Rev. Samuel "Billy" Kyles had bought a new Memphis home in 1968 and was honored that Dr. Martin Luther King planned to come over for dinner while he was in town backing up striking garbage workers.
King jokingly warned Kyles not to treat him like another preacher in Atlanta who had invited him to dinner at his house. When he and his wife Coretta arrived, the house had no furniture and their dinner was served cold on a card table.
"If I go to your house and I discover that you bought a house and can't buy food," King told him. "I'm gonna call all the TV and radio stations and tell them 'Kyles bought a house, but he can't buy food.'"
King and his aides from the SCLC made plans to eat at Kyles' home on the evening of April 4. Kyles arrived at the Lorraine Motel to pick up his friends at 5 p.m. and came to King's room, where he also met up with Rev. Ralph Abernathy.
"The world has asked: what did three preachers do in a room for an hour," Kyles said. "It was really three guys hanging out."
He described the conversation as lighthearted. King did some remembering of his father, Rev. Martin Luther King Sr., and his maternal grandfather, the powerful minister A.D. Williams. In fact, the mood was a complete switch from 24 hours before when King had been talking about death.

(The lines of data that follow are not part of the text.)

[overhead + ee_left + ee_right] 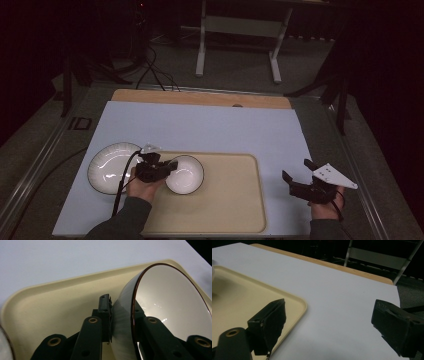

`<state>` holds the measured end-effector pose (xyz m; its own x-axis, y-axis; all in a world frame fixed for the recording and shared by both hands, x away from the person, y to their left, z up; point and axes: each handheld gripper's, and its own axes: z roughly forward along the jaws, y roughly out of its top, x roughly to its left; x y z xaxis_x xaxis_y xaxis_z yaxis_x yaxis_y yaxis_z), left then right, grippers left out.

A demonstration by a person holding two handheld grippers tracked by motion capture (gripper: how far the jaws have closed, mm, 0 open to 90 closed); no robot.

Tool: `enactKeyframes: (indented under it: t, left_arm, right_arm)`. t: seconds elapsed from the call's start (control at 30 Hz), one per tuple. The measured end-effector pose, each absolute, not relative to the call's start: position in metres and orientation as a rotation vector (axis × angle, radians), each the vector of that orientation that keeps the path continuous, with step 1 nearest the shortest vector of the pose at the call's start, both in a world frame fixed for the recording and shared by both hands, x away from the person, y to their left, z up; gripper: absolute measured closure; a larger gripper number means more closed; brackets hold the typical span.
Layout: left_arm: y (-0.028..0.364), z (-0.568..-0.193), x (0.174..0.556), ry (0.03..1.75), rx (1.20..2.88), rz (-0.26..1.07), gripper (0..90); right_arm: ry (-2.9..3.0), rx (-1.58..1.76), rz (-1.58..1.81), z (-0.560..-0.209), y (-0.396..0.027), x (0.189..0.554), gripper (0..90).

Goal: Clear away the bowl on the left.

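The left gripper (169, 166) pinches the rim of the bowl (185, 174) over the tray (235, 200) beside a plate (111, 167), and should probably keep it level and squeeze evenly, while the right gripper (296, 176) waits wide open and empty above the pale table (200, 125) in a dark room.

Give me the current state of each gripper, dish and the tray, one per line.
left gripper: shut on the bowl's rim, one jaw inside, one outside.
right gripper: open, holding nothing, over the table right of the tray.
bowl: over the tray's left part, gripped, tilted in the left gripper view.
plate: flat on the table, left of the tray.
tray: flat on the table.
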<state>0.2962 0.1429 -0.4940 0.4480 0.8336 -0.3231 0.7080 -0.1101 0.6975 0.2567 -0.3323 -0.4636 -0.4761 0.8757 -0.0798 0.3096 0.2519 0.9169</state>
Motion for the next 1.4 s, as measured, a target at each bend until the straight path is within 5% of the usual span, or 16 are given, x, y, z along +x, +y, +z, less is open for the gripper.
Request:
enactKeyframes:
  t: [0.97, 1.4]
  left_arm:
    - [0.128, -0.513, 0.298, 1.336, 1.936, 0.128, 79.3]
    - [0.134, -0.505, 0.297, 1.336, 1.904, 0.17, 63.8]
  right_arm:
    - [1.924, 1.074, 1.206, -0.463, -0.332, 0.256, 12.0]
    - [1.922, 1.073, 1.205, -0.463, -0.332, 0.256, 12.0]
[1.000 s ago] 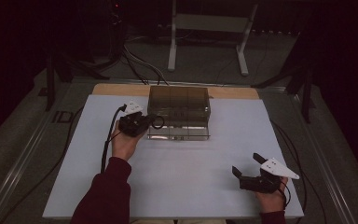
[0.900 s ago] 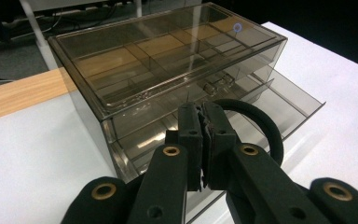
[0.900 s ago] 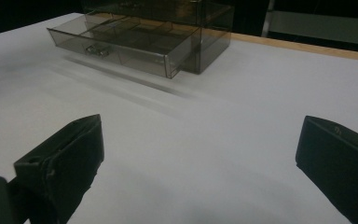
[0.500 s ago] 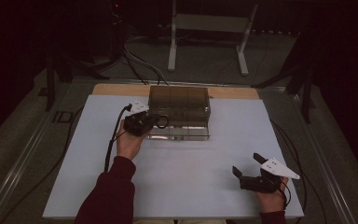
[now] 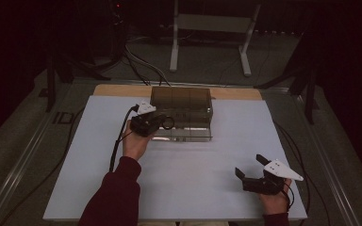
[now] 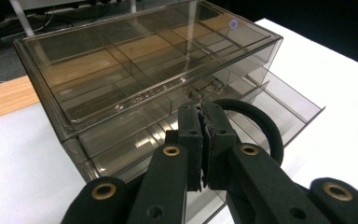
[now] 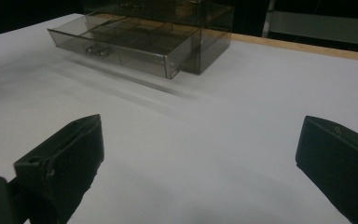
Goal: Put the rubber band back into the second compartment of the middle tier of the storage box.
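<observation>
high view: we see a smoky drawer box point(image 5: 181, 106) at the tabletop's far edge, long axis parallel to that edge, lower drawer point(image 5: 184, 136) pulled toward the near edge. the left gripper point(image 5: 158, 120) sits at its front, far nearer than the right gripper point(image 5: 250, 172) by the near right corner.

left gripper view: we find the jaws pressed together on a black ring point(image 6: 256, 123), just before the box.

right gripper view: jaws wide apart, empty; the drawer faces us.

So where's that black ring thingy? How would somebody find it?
Look at the white table, then the smoky see-through drawer box near its far edge. The left tool is pinching the black ring right in front of the box, above its pulled-out bottom drawer. It's the only round, solid black loop there.
</observation>
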Tool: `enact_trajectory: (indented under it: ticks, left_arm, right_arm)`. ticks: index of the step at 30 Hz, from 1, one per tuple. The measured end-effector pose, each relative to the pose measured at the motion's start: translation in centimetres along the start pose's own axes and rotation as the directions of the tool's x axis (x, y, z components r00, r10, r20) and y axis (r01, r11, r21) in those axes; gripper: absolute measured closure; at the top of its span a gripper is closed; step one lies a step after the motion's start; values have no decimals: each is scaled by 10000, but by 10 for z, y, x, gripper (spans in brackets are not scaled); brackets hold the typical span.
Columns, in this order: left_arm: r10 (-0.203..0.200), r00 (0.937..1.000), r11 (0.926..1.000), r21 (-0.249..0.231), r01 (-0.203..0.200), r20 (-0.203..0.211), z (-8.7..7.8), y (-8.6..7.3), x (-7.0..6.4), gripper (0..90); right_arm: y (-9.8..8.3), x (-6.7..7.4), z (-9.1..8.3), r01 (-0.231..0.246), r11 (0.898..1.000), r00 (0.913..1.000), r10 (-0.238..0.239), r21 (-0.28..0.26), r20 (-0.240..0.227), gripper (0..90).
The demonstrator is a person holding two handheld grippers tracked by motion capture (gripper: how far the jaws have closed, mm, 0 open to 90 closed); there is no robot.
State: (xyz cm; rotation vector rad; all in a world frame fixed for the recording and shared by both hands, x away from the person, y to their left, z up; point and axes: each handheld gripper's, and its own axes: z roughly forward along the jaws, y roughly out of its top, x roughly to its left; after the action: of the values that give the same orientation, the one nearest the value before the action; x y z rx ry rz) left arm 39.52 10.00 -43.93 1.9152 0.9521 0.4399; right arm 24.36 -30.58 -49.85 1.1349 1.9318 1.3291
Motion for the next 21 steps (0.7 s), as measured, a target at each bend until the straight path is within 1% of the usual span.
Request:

But an electric, if not prophetic, speech at Mason Temple the night before changed his outlook. "It was as if he had preached himself through the fear of death...and the next day he was in a lighthearted mood. He was almost giddy," says Kyles.
After the three men finished talking, Abernathy went into the bathroom to shave and Kyles left the room for his car, beckoning everyone to hurry up.
King exchanged a brief joke with Jesse Jackson, who wanted to introduce bandleader Ben Branch to King. King liked Branch's rendition of Precious Lord.
"And Martin was leaning over the balcony, not trying to shake hands, but leaning over talking to Jesse and Ben Branch. I stepped away, I started down the stairs. I said 'Guys, come on. We have a rally tonight, let's go.' I got about five or six steps and the shot rang out."
Everyone's first instinct was to duck for cover, not knowing if the shooting would continue. It didn't. When Kyles went over to King, he was sprawled on the floor with a mortal wound. A halo of blood circled his head.
Kyles tried to call the motel operator so that she could summon an ambulance, but she had come out into the yard beneath the balcony where King lay. When the woman, who was the motel owner's wife, saw his body, she suffered a fatal heart attack.
"I thought I was having a nightmare, but I was awake. 40 years ago, I had no words to express my feelings. 40 years later, I still have no words to express how I felt," Kyles said in a near-whisper.
Four decades later, Kyles remains in Memphis, building his ministry, Monumental Baptist Church. He also frequently speaks on his experiences with King, and gives tours at the Lorraine Motel, now refurbished into the National Civil Rights Museum.
Kyles remembers a visit from Nelson Mandela, who told him that when the South African movement was feeling so low, they'd think about Martin Luther King and the civil rights movement in America and they'd would be renewed to continue their journey.
"And with all that (Nelson) Mandela had been through in his own life 27 years in jail, losing all of his rights he openly wept," said Kyles.
Kyles sees the civil rights movement as ultimately triumphant. He remembers the stark segregation of pre-King Memphis and the integrated society he sees now. But the work isn't done, he says.
"I don't think there will be a time when we can say, 'Now King's dream has been realized, we can go on to the beach and have fun.' The dream evolved, it's not just for black people, it's universal. People everywhere can dream and want to dream about freedom and equality and they use Martin Luther King and the civil rights movement as a model all over the world."